Tuberculosis (TB), caused by the pathogen Mycobacterium tuberculosis (Mtb), remains a significant global health challenge. Despite the availability of vaccines and antibiotics, Mtb's ability to persist within host cells complicates its eradication and highlights the urgent need for innovative therapeutic approaches. Host-directed therapies (HDTs), which aim to bolster the host's immune defenses against Mtb, represent a promising strategy.

Here, I explore the use of HDTs by screening epigenetic modifiers to reprogram macrophages, the primary cellular niche of Mtb, for enhanced bacterial control. A high-throughput screen of an epigenetic compound library identified several promising candidates across diverse pathways, including PRC2 inhibitors. Notably, PRC2-targeting compounds demonstrated remarkable efficacy in enhancing macrophage function by preserving mitochondrial integrity and increasing reactive oxygen species (ROS) production, leading to a significant reduction in Mtb burden both in vitro and in vivo. Importantly, genetic knockout of EZH2, the core enzymatic component of PRC2 in macrophage recapitulated the protective effects observed with pharmacological inhibitors, demonstrating that both genetic and drug-based targeting of PRC2 independently validated its role in macrophage-mediated Mtb control.

Additionally, I repurposed Tilorone, commonly known as an interferon inducer, as an HDT for TB. Tilorone was found to reprogram macrophage metabolism, boosting glycolysis and TCA cycle activity, which in turn elevated ROS and nitric oxide (NO) levels essential for controlling intracellular Mtb. Short-term in vivo treatment with Tilorone, when combined with antibiotics, showed a marked reduction in bacterial burden. However, prolonged treatment led to metabolic exhaustion, underscoring the need for precise dosing strategies to maximize therapeutic benefits.

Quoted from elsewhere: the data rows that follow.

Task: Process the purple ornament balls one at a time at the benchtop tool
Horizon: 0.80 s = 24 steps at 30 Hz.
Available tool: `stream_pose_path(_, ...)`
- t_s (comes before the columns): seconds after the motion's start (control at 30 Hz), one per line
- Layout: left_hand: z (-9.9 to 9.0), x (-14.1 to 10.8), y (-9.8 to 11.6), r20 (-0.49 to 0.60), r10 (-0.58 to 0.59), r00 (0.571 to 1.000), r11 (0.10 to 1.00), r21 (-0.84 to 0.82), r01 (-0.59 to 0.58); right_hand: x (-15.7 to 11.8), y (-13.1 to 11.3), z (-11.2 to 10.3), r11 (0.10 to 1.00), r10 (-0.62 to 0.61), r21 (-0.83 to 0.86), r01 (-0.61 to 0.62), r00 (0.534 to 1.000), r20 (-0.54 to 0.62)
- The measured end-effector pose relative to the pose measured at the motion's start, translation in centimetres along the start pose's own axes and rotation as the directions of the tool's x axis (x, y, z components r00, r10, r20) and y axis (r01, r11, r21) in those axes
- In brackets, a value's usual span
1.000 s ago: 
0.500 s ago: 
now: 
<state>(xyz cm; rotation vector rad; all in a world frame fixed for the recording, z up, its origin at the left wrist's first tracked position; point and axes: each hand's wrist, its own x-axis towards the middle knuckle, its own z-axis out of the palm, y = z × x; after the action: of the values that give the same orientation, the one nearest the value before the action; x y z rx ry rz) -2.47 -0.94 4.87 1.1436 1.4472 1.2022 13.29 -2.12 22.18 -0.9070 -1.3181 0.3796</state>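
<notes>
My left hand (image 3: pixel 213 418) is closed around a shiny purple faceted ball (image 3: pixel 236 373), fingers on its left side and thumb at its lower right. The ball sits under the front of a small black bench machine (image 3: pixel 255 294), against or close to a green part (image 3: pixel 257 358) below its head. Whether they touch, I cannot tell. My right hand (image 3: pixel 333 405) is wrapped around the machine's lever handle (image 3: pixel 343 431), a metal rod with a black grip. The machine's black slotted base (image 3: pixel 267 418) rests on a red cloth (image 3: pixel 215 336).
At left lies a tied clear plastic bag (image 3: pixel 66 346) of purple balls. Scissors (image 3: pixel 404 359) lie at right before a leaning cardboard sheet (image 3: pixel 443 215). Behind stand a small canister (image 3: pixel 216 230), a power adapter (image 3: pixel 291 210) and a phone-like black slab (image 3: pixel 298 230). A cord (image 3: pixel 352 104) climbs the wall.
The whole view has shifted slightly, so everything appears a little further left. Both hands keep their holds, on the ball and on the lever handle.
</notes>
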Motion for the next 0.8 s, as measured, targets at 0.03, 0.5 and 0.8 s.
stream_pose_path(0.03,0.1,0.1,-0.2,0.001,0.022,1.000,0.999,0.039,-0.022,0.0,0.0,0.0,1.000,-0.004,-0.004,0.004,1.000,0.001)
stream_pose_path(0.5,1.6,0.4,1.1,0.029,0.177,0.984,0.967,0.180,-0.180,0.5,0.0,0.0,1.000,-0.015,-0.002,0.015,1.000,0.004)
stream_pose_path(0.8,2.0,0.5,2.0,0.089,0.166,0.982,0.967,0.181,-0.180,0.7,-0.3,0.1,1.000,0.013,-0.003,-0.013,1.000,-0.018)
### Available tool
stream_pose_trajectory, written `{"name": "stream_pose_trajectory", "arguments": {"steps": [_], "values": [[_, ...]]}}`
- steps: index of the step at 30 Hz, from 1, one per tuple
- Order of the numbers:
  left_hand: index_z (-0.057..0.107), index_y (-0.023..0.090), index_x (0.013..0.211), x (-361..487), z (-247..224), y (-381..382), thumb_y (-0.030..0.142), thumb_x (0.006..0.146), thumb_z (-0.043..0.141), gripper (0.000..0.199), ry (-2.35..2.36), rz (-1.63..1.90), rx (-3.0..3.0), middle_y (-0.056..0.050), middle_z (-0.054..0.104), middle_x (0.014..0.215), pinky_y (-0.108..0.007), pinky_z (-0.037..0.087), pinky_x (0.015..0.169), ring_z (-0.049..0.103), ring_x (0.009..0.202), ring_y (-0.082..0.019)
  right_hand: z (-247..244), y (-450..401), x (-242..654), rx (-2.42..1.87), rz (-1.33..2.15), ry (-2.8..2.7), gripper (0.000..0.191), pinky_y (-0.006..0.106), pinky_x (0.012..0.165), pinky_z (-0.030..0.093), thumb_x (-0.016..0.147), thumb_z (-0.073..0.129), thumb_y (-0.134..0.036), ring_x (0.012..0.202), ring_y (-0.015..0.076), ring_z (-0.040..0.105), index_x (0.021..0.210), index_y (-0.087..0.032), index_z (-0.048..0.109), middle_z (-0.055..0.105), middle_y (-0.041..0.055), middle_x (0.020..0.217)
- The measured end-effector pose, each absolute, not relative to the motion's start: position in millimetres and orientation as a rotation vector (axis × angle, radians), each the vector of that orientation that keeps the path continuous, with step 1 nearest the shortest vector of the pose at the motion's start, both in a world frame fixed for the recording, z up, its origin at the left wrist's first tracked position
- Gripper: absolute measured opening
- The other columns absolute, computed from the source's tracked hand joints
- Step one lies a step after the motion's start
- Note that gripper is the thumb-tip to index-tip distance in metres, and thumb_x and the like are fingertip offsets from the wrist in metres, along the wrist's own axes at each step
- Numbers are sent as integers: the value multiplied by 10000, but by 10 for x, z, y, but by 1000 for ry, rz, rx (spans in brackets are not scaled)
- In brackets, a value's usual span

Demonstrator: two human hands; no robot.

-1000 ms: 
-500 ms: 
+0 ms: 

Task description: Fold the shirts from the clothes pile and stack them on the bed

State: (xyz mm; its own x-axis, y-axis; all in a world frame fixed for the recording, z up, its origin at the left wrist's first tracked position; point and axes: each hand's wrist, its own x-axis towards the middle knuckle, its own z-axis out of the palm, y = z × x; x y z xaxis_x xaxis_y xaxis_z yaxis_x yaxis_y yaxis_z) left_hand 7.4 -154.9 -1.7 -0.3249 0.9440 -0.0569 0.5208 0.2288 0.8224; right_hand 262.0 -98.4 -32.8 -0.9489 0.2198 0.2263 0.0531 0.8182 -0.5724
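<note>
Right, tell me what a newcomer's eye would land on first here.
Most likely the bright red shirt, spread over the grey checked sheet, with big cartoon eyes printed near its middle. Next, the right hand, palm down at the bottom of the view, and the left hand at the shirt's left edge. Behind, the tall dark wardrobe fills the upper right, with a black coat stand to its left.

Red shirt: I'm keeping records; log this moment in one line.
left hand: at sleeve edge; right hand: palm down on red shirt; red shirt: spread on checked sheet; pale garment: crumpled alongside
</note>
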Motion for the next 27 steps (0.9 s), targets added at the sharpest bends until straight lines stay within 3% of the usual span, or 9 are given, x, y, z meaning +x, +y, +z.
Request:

Together, these findings emphasize the therapeutic potential of HDTs, using both epigenetic modifiers and Tilorone, to optimize macrophage function and enhance antibiotic efficacy against TB. This approach advances our understanding of TB pathogenesis and opens new avenues for treatment by targeting the host’s immune system rather than the pathogen directly, addressing persistent challenges in TB control. These contributions mark an important step toward developing HDT-based strategies that could significantly improve long-term outcomes for TB patients.